Luxury department store KaDeWe files for bankruptcy | tagesschau.de

As of: January 29, 2024 3:36 p.m

The world-famous Berlin department store KaDeWe has filed for bankruptcy. Two other department stores are also affected. The trade association sees the move as an “opportunity to free yourself.”

The KaDeWe Group, to which the Kaufhaus des Westens (KaDeWe) belongs, has filed for insolvency at the Charlottenburg District Court. The company said the court had already approved the application and appointed lawyer Christian Graf Brockdorff as interim administrator.

The KaDeWe Group now wants to secure its future through the self-administration process; the department stores will remain open. In addition to the Berlin KaDeWe, the Alterhaus in Hamburg and the Oberpollinger in Munich are also affected by the insolvency.

“Exorbitantly high rents”

The background to the application is “exorbitantly high rents” for the department store properties. These made “sustainably profitable economic activity almost impossible”. That should change. “I am very confident that together with the management we will be able to continue the group successfully,” said administrator Brockdorff.
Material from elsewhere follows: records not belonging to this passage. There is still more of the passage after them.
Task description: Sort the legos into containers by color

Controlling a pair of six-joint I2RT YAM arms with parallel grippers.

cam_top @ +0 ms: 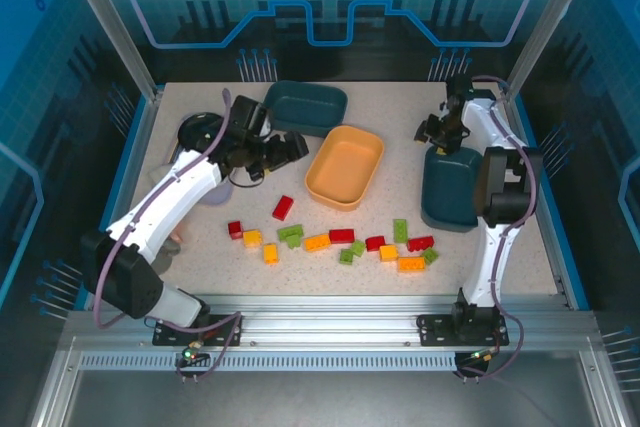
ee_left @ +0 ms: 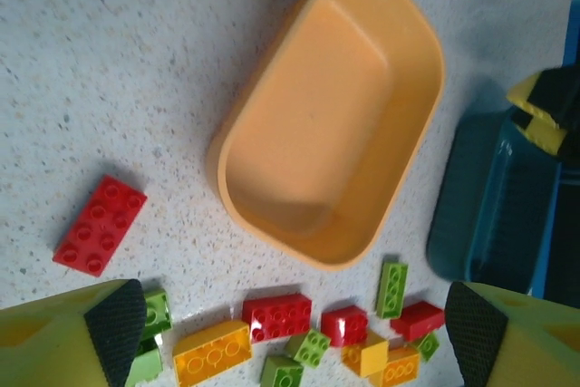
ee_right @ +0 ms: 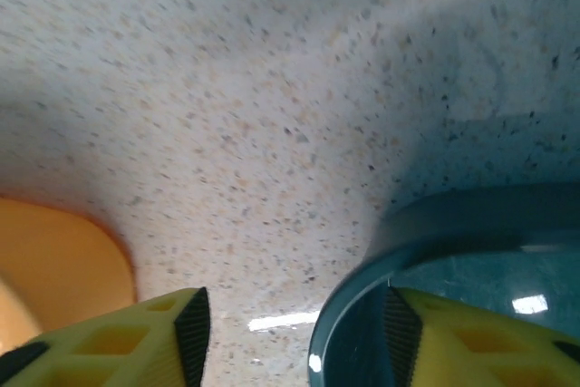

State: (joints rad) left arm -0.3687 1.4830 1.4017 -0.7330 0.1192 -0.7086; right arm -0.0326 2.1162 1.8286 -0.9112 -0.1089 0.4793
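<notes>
Several red, green and orange-yellow legos (cam_top: 342, 236) lie in a loose row across the near middle of the table, and one red brick (cam_top: 283, 208) lies apart behind them. Three containers stand behind: a teal tray (cam_top: 305, 107) at the back, an orange tray (cam_top: 345, 167) in the middle, a teal tray (cam_top: 450, 192) on the right. My left gripper (cam_top: 285, 147) hangs open between the back tray and the orange one, holding nothing; its wrist view looks down on the orange tray (ee_left: 331, 115) and legos (ee_left: 276, 316). My right gripper (ee_right: 294, 337) is open astride the right tray's rim (ee_right: 353, 314), one finger inside.
A black round dish (cam_top: 200, 132) lies under the left arm at the back left. A blue raised border (cam_top: 135, 162) runs along the table's sides. The right arm's upright links (cam_top: 500, 197) stand close beside the right teal tray.
</notes>
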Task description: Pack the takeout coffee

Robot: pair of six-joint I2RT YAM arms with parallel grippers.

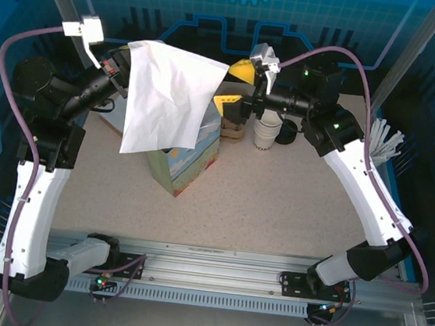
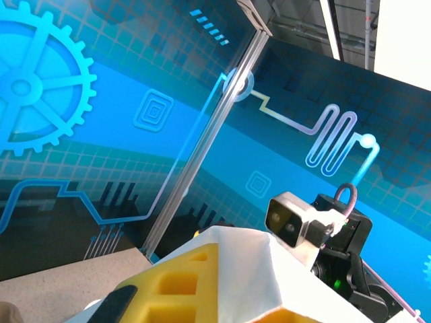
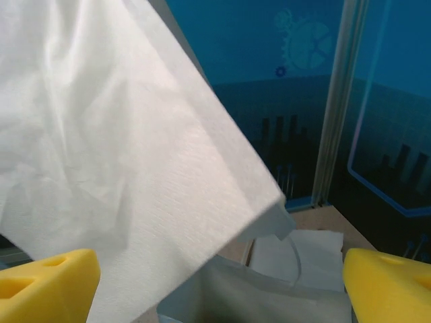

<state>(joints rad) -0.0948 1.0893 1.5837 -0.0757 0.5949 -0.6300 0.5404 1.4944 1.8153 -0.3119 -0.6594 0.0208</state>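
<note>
Early stage by my read: left tool clamped on the raised white bag, right tool jaws wide apart at its edge, takeout coffee apparently on the bench just under the right tool, beside the white cups — not yet bagged

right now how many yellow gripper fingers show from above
2, both on the right gripper: one at the white sheet's right corner, one just below. Others may hide behind it.

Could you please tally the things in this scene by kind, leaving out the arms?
White sheet: 1
Printed bag: 1
Stack of white cups: 1
Brown cup, partly hidden: 1
Black lid: 1
Bundle of white sticks: 1
Total: 6
</note>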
“All stores record high sales even in difficult economic times,” said managing director Michael Peterseim. However, the index rents are disproportionately high and are expected to continue to rise. “There is no question that the group can have a strong future with normal rents,” said Peterseim.

First Galeria, then KaDeWe

The Signa Group of the Austrian investor Rene Benko holds 49.9 percent of the shares in the KaDeWe Group, while the Central Group from Thailand, which specializes in trading, holds 50.1 percent. According to the information, the department store properties in prime city center locations belong to Signa.

Signa Holding and its two largest subsidiaries also filed for bankruptcy in November 2023. The Galeria Karstadt Kaufhof chain, which has gone bankrupt several times, is also one of them. High construction costs, rising loan interest rates and internal problems had caused the trading and real estate group to falter.

Trade association sees positive future

The general manager of the Berlin-Brandenburg trade association, Nils Busch-Petersen, is nevertheless confident that the department store has a future. “KaDeWe is doing great. And the bankruptcy means more of an effort to get out of contractual relationships that are toxic,” he told the rbb.

In Germany, people have to get out of the habit of always referring to an insolvency as a bankruptcy, says Busch-Petersen. Bankruptcy has nothing to do with the end of a company, but rather means “an opportunity to free yourself.”

“The KaDeWe has recently undergone a lot of renovation, not only structurally but also in terms of content, has a great team of employees and a very successful management. There will certainly not be just one interested party,” said Busch-Petersen.